There is extensive research on the notion of race, and our world’s understanding(s) of the concept continues to develop. The late 18th century was the era of the Enlightenment in the European world and in the Americas, including Crevecoeur’s “new race of men” in the new United States. The ideology that dominated the American Revolution and the creation of the Constitution was very much an Enlightenment perspective. One of Schlesinger’s contemporaries, the historian Henry Stelle Commager, discussed this in, for example, Jefferson, Nationalism, and the Enlightenment (1975).
Today, even dedicated liberals comparable to Schlesinger and Commager are likely to be more explicit about the contradictory nature of the Enlightenment than a few decades ago. Although to give Commager credit in the work just mentioned, he wrote in the book’s introduction of that era in the US:
Probably no other generation in our history has been so conscious of its obligation to the rest of the human race - or at least to the European portion of it - or more ready to fulfill that mission which they fondly believed History had imposed upon them; no other took more completely for granted that the obligation and the mission were to be fulfilled by moral precept and practical example.2 [my emphasis]

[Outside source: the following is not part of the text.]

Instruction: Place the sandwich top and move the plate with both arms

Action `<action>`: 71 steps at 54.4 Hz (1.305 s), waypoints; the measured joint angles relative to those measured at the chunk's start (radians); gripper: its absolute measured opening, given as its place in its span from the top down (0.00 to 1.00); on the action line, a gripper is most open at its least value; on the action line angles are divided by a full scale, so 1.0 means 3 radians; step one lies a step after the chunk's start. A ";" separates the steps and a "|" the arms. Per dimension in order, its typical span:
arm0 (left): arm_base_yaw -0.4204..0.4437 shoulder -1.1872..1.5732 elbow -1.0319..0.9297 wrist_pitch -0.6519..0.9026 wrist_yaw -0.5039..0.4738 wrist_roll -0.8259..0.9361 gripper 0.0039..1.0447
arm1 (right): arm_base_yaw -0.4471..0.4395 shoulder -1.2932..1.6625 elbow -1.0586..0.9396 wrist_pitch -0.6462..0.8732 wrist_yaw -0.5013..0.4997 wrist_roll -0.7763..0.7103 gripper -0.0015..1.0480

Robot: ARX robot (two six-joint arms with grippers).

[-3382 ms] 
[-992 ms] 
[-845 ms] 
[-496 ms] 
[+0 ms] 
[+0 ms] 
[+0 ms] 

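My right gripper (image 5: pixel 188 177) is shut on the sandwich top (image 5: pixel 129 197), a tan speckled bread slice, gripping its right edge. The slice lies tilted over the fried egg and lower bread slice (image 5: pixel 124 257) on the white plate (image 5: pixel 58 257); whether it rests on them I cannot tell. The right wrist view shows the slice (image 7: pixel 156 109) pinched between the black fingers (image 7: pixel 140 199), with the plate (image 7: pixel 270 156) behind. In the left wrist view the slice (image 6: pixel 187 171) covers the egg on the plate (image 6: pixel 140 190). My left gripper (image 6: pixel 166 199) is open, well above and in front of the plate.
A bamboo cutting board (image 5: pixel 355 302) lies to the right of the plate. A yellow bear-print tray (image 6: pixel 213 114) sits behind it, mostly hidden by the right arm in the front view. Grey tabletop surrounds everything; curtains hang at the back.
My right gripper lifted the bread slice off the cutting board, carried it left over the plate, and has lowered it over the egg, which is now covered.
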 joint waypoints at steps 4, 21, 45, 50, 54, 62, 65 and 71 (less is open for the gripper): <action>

He also argued that the Enlightenment tradition in America took a more democratic and egalitarian turn:
Progress, in the Old World, was a class concept, too, something the philosophes could formulate and the nobility and the intellectuals enjoy. Even the most ardent critics of the establishment - Church or state - confessed little interest in the lot of the lower classes, everywhere the overwhelming majority of the population; not Voltaire or Montesquieu, not Raynal or Rousseau, not Lessing or Kant or von Haller or Goethe. Struensee perhaps in Denmark, and Beccaria in Milan; and Tom Paine and Priestley in England but they fled to America.3 [my emphasis]
The Enlightenment had its own contradictions when it came to race. Immanuel Kant, who put human freedom at the center of his philosophy, had a debate with the naturalist and explorer Georg Forster over the concept of race. Forster had the more realistic position:
[Kant and Forster] engage[d] in a fierce debate over the scientific significance of skin color in the 1780s. Forster, having had first-hand experience of different peoples, and believing that grouping people would have to include studies of customs and language, itself a very complicated endeavor, took a position against any theory of race based on skin color. Forster appeared to win the debate, and seemed to have succeeded in muting Kant's future writings on the topic. Yet, despite its lack of scientific merit, Kant's work on a definition of race based solely on skin color was influential in his day. Indeed, this colonial fantasy, to use Zantop's words, of human races based solely on skin color has been woven into the western consciousness.4 [my emphasis]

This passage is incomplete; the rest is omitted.